ECLI:NL:RBNHO:2020:4916
Rechtbank Noord-Holland
- Eerste aanleg - enkelvoudig
- Rechtspraak.nl
Weigering WIA-uitkering wegens onvoldoende toegenomen arbeidsongeschiktheid
Op 3 juli 2020 heeft de Rechtbank Noord-Holland uitspraak gedaan in de zaak tussen eiseres en de Raad van bestuur van het Uitvoeringsinstituut werknemersverzekeringen. Eiseres had beroep ingesteld tegen de weigering van haar aanvraag voor een uitkering op grond van de Wet Werk en Inkomen naar Arbeidsvermogen (Wet WIA).
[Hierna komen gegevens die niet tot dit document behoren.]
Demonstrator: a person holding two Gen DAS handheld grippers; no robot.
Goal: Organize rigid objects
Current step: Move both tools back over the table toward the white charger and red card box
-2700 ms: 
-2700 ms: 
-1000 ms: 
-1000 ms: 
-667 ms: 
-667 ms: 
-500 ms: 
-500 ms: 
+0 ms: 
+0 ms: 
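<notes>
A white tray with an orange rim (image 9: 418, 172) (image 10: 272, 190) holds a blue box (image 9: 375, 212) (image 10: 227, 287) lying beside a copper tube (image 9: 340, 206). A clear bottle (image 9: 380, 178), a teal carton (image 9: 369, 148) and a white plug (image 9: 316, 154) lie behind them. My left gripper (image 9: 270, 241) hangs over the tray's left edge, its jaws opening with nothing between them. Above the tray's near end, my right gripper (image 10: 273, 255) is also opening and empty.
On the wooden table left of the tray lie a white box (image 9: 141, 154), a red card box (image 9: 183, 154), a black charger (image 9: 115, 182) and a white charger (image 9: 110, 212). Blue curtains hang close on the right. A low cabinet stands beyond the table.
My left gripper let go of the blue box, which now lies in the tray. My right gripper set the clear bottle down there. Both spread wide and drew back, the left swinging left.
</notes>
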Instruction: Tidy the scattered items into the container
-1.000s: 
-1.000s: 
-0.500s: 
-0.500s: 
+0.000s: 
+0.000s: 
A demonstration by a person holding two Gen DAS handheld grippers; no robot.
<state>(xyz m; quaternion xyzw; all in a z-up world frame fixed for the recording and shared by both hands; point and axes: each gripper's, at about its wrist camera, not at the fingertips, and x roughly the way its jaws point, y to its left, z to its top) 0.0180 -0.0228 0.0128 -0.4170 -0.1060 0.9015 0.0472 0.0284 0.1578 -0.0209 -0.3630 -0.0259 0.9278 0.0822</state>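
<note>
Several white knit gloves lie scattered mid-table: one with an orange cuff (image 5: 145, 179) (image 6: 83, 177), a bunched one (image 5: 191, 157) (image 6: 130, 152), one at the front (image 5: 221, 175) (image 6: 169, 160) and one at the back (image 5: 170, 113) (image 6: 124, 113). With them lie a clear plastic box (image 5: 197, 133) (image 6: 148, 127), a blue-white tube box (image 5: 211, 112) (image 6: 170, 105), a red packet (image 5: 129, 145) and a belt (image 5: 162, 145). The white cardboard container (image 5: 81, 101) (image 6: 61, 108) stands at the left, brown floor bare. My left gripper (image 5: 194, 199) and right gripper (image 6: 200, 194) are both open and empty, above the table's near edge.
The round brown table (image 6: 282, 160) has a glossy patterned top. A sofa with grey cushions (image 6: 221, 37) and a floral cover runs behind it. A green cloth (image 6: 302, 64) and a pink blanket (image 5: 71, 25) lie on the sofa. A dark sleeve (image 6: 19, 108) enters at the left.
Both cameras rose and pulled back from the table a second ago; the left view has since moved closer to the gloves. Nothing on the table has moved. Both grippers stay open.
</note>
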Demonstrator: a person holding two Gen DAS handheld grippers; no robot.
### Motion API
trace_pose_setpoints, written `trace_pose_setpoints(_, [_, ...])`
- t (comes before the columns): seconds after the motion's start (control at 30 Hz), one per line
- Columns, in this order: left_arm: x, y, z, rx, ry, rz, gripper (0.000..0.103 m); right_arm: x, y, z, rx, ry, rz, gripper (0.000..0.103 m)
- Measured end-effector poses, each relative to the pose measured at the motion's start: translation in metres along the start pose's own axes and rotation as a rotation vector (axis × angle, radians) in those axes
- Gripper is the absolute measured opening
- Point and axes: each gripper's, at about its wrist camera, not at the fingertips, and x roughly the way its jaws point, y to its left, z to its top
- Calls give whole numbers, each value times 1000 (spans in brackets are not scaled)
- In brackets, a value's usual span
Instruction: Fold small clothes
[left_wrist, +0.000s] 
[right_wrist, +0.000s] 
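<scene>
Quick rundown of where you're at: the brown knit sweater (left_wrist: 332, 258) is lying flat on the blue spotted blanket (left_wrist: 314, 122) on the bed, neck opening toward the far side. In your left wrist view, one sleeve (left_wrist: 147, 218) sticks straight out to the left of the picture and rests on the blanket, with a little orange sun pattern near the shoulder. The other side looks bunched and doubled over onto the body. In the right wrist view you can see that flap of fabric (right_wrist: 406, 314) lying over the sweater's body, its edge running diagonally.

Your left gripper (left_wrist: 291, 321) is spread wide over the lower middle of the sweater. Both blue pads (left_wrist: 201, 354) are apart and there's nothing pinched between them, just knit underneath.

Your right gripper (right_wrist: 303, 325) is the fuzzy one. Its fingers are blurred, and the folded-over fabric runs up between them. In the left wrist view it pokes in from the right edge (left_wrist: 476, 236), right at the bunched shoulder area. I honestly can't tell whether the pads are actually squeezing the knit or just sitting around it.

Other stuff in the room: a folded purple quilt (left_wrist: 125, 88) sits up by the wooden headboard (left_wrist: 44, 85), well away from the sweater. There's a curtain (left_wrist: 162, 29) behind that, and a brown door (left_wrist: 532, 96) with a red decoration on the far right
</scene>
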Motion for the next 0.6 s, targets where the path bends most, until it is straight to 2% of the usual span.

De rechtbank oordeelde dat er geen sprake was van toegenomen beperkingen in de zin van artikel 55, eerste lid en onder b van de Wet WIA. Eiseres was eerder arbeidsongeschikt geweest, maar de verzekeringsarts had geconcludeerd dat zij op de datum in geding niet meer dan 35% arbeidsongeschikt was. De rechtbank benoemde een deskundige die bevestigde dat eiseres op de datum in geding, 26 januari 2016, beperkt was, maar niet in een mate die recht gaf op een WIA-uitkering. De rechtbank volgde de deskundige in zijn conclusie dat de beperkingen van eiseres niet juist waren vastgesteld, maar oordeelde dat dit niet leidde tot een toename van haar arbeidsongeschiktheid. De rechtbank verklaarde het beroep gegrond, vernietigde het bestreden besluit, maar liet de rechtsgevolgen daarvan in stand. Tevens werd verweerder veroordeeld tot vergoeding van het griffierecht en de proceskosten van eiseres.